Date of Award

Spring 1999

Document Type


Degree Name

Master of Science (MS)


Biological Sciences

Committee Director

David M. Dauer

Committee Member

R. Warren Flint

Committee Member

Raymond W. Alden, III

Committee Member

Kent E. Carpenter


The benthic infaunal macroinvertebrate communities of Hog Island Bay of the Virginia Eastern Shore were quantitatively sampled at 30 locations on August 31 and September 1, 1995. The primary objectives of this study were: (1) to characterize the subtidal macroinfaunal benthic communities of Hog Island Bay, (2) to examine relationships between abiotic factors and the macroinfaunal communities and (3) to characterize the environmental condition of the system using the Benthic Index of Biotic Integrity (B-IBI) (Weisburg et al. 1997) and the EMAP Benthic Index for the Virginian Province (Strobel et al. 1995).

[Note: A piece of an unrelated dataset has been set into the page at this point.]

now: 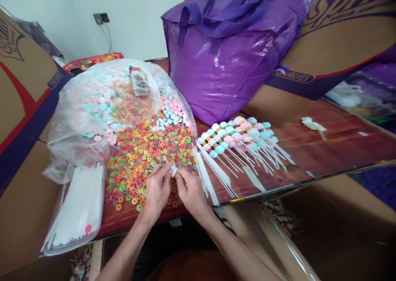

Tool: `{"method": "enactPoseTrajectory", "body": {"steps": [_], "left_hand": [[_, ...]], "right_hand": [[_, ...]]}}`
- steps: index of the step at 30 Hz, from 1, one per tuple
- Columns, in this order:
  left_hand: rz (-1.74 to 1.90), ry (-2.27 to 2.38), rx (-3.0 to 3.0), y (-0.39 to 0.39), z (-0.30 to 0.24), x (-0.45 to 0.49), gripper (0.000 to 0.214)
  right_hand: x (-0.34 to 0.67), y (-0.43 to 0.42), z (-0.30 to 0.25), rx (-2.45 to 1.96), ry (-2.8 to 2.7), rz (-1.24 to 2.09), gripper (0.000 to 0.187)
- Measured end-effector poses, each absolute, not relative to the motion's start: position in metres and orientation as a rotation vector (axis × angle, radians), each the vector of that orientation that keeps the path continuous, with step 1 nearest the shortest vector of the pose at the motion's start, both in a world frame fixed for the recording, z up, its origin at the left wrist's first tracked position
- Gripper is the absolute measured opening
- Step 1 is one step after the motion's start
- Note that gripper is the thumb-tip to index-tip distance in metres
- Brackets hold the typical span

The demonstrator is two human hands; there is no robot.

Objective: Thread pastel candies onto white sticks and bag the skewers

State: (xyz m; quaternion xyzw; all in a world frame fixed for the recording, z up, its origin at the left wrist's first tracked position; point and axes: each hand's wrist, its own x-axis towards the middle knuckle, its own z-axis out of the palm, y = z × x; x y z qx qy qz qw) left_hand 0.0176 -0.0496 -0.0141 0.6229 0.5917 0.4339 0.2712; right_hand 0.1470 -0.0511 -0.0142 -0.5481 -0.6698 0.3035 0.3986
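Over a heap of ring-shaped gummies (133,157), my left hand (159,186) and my right hand (192,190) meet at the fingertips. Between them is a small pink and pale blue marshmallow (174,171), pinched from both sides. Whether a stick runs through it is hidden by my fingers. To the right lies a stack of candy skewers (238,134), with pastel marshmallows and gummy rings threaded on white sticks. Loose white sticks (210,173) lie beside my right hand. Behind the gummies, pastel marshmallows (175,109) spill from a clear plastic bag (68,107).
A clear pouch of white sticks (77,202) lies at the table's front left. A small stack of printed labels (139,81) sits on the plastic bag. The large purple bag (216,66) stands behind the skewers. Cardboard boxes (349,33) flank the wooden table (340,145). Crumpled white paper (313,124) lies right.
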Motion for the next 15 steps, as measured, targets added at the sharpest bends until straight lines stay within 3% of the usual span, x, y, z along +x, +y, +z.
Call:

The ecological condition of Hog Island Bay appears to be largely defined by its geographic location and physical processes acting along a coastal zone. Multivariate statistical analyses reveal a community spatial pattern not unlike other temperate estuaries. Outside of a sharp community transition existing in the vicinity of Great Machipongo Inlet, benthic assemblages throughout the study area generally exhibit subtle boundaries and a high degree of internal similarity.

When compared among other estuaries and bays in the Virginian Province, community attributes measured for Hog Island Bay were most similar to polyhaline reaches of Chesapeake Bay. Also, both physical and biological data imply that the structure of Virginia's polyhaline benthic communities is different from that occurring in communities north of Virginia.

In terms of both the B-IBI and the EMAP index, the benthic community condition of Hog Island Bay may be viewed as exceptional when compared with other systems occurring throughout the Virginian Province.